By Sustainability Matters Staff
Friday, 15 August, 2014

Joint venture developers of the $2 billion Central Park mixed-use precinct, Frasers Property and Sekisui House, yesterday morning (14 August) provided a construction tour of the water recycling facility while the plant is undergoing commissioning before becoming operational early next year.

Visiting Central Park Water: (from left to right) Flow Systems Managing Director Terry Leckie; NSW Minister for Natural Resources, Lands and Water Kevin Humphries MP; Frasers Property CEO Guy Pahor; Metropolitan Water Directorate, Alison White; Sydney Water General Manager Customer Services Paul Freeman.

Saving an estimated one million litres of water per day from Sydney’s water supply, Central Park Water - operated by Flow Systems - collects rainwater, greywater and blackwater for treatment and re-use in laundries, toilets and gardens.

It is claimed to be the largest water facility of its kind in the world, housing three-storey water tanks which have the capacity to hold 900,000 L.

Frasers Property CEO Guy Pahor said Central Park Water is a key component of the sustainability agenda of the Central Park precinct, which aims to achieve the highest standards in sustainable development.

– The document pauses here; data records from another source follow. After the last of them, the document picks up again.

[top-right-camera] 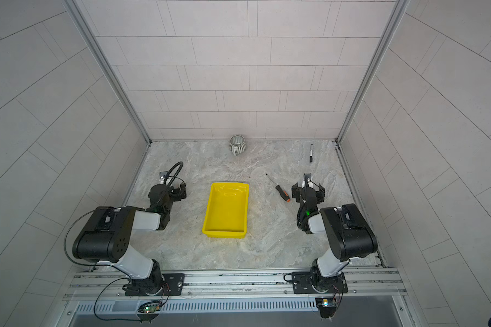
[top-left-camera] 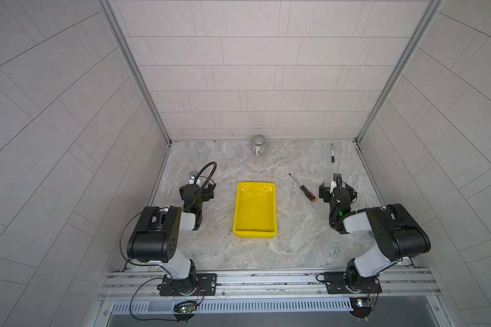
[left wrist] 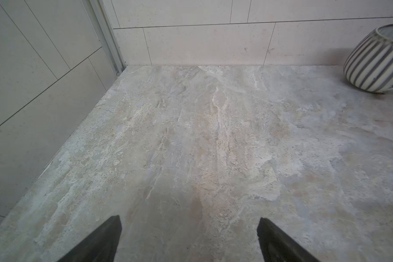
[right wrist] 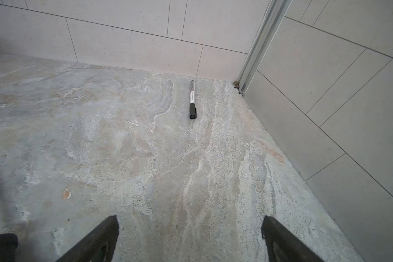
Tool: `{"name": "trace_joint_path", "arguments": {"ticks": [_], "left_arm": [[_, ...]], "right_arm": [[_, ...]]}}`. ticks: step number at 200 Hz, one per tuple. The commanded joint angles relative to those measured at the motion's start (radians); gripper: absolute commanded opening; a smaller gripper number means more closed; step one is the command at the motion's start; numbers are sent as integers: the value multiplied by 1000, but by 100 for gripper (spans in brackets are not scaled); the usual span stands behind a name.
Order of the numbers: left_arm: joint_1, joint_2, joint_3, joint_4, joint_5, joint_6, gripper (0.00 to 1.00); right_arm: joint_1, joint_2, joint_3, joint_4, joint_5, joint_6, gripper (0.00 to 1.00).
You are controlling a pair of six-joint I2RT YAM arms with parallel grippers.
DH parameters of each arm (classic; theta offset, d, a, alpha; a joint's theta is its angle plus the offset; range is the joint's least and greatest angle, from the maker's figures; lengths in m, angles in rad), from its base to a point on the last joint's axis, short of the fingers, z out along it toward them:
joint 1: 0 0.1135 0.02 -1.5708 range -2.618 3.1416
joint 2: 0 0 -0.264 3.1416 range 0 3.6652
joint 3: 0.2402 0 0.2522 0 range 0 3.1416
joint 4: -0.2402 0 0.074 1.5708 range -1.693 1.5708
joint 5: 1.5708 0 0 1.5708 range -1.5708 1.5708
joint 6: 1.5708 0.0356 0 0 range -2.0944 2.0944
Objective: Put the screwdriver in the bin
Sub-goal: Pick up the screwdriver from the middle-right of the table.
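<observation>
The slim black-and-orange-handled screwdriver (top-left-camera: 301,187) lay untouched near the shallow yellow plastic bin (top-left-camera: 254,233); I judged pickup unstarted. My right end effector (right wrist: 190,222), spread and empty, needed to straddle its handle.

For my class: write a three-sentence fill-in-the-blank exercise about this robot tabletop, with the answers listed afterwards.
1. The slim screwdriver with a black, orange-ended handle lies nearest the ____ arm.
2. The shallow rectangular plastic bin is bright ____.
3. The left end effector and the right end effector both have ____ jaws.
Answers: right; yellow; open.
</observation>
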Motion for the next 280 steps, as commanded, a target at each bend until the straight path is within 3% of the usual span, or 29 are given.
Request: {"name": "trace_joint_path", "arguments": {"ticks": [1,265,280], "left_arm": [[3,-8,2,8,7,-9,100],[3,-8,3,8,6,-9,100],[2,-19,-19,41,42,5,100]], "right_arm": [[-5,1,12,-1,-3,0,99],[-5,-1,10,2,-5,0,99],[-3,2,-3,32,-5,-10,99]]}}
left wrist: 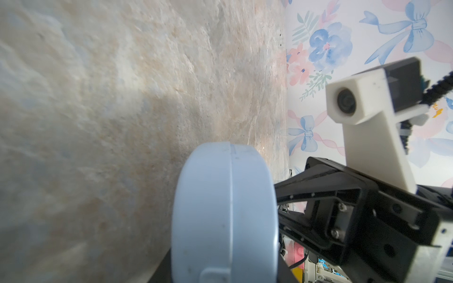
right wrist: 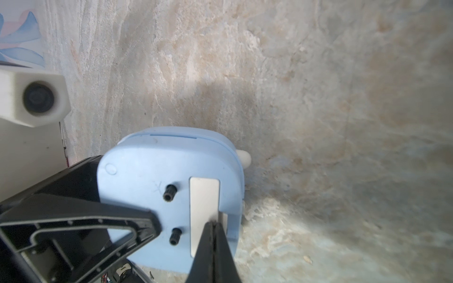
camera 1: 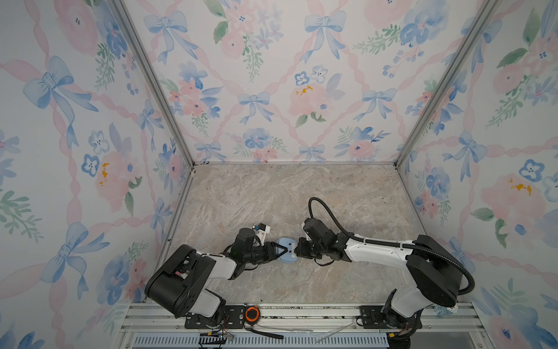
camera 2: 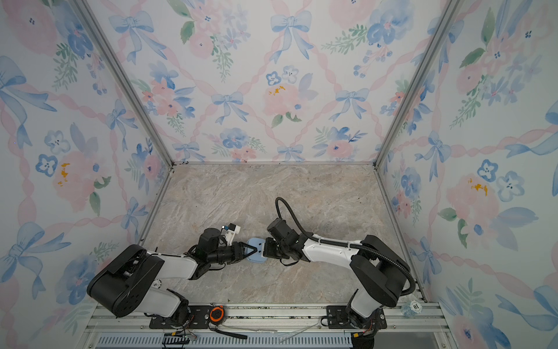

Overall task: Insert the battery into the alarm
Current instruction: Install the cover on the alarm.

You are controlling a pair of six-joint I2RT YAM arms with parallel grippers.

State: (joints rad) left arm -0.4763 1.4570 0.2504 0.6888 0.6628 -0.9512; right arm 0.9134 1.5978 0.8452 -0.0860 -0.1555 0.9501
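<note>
Your left claw (camera 1: 284, 250) grips the alarm (camera 1: 286, 241) across its thickness. One finger lies over the alarm's blue back and the other is hidden under it. The alarm hangs between your two claws, low over the counter (camera 1: 271, 196), with its back turned up and toward the right arm. You cannot tell whether the alarm's lower edge touches the counter. Your right claw (right wrist: 214, 226) is closed, fingers pressed together, and its tips touch the white panel (right wrist: 203, 196) on the alarm's back, at the panel's end nearest that claw. Two small black knobs (right wrist: 169, 192) stand on the alarm's back just beside the panel, between it and the left finger.
</note>
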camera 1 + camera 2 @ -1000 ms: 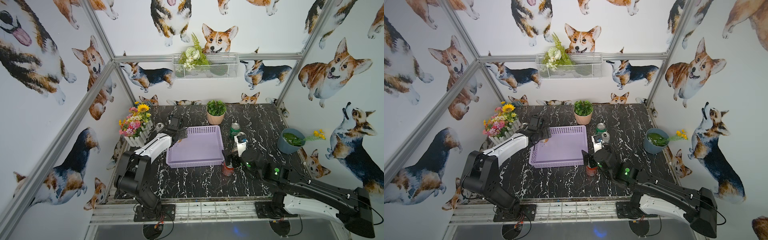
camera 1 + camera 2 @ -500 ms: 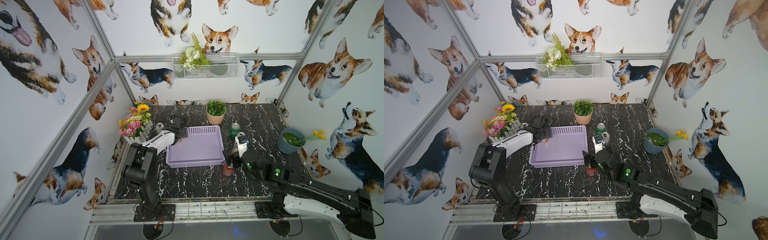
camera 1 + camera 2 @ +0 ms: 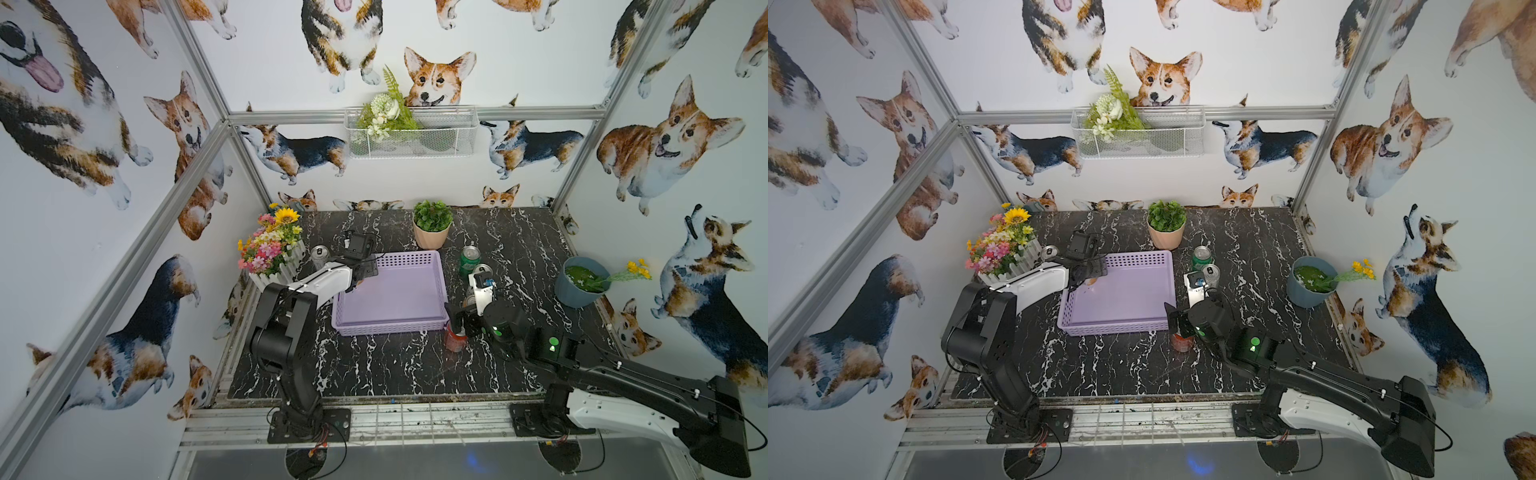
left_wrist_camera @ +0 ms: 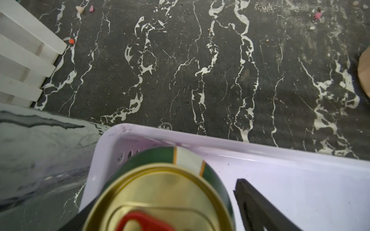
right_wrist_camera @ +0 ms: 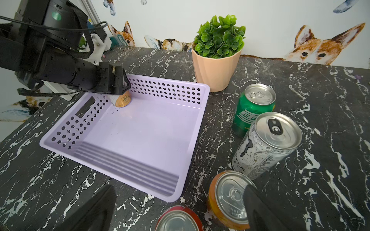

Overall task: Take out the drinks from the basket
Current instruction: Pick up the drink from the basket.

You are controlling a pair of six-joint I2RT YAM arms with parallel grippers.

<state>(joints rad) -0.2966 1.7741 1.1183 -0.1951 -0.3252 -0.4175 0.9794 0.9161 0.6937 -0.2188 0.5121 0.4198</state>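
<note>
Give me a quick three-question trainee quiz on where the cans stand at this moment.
1. True or false: the lavender basket holds no cans.
2. How many cans stand on the table outside it?
3. What colour is the can nearest the peach plant pot?
Key: 1 false, the green-and-gold can sits in one corner. 2 five. 3 green, the green can.

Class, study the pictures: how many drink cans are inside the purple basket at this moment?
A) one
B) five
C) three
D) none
A: only the green-and-gold can stands inside the basket, in a corner, while the green can, silver can, orange can and red can stand outside it on the table.
</note>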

“Central Park Water provides a template for water management in large-scale urban regeneration projects in Australia,” Pahor said.

“Both Frasers Property and Sekisui House are committed to sustainable development. We see this as a responsibility, as well as an opportunity.

“The large-scale green infrastructure at Central Park fulfils our goal of futureproofing this precinct at a time when efficient energy and water usage is a defining criteria for the success of urban development.”

When completed, Central Park Water will provide recycled water to more than 5300 residents and approximately 1750 workers.

Central Park is striving to be the city’s most sustainable urban community:

  • Each building within Central Park will achieve minimum a 5 green star rating (Green Building Council of Australia rating system).
  • Central Park houses its own central thermal plant and trigeneration power station, using low-emission gas to produce electricity and thermal power for heating and cooling. This facility is now operational.
  • A 44-vehicle GoGet car share service located within the precinct.
  • 94% recycling or re-use of materials removed from site during demolition.
  • $32 million contribution to Redfern Waterloo Authority for affordable housing.

Central Park Water is delivered by Flow Systems in collaboration with Sydney Water on behalf of the joint venture developers Frasers Property and Sekisui House.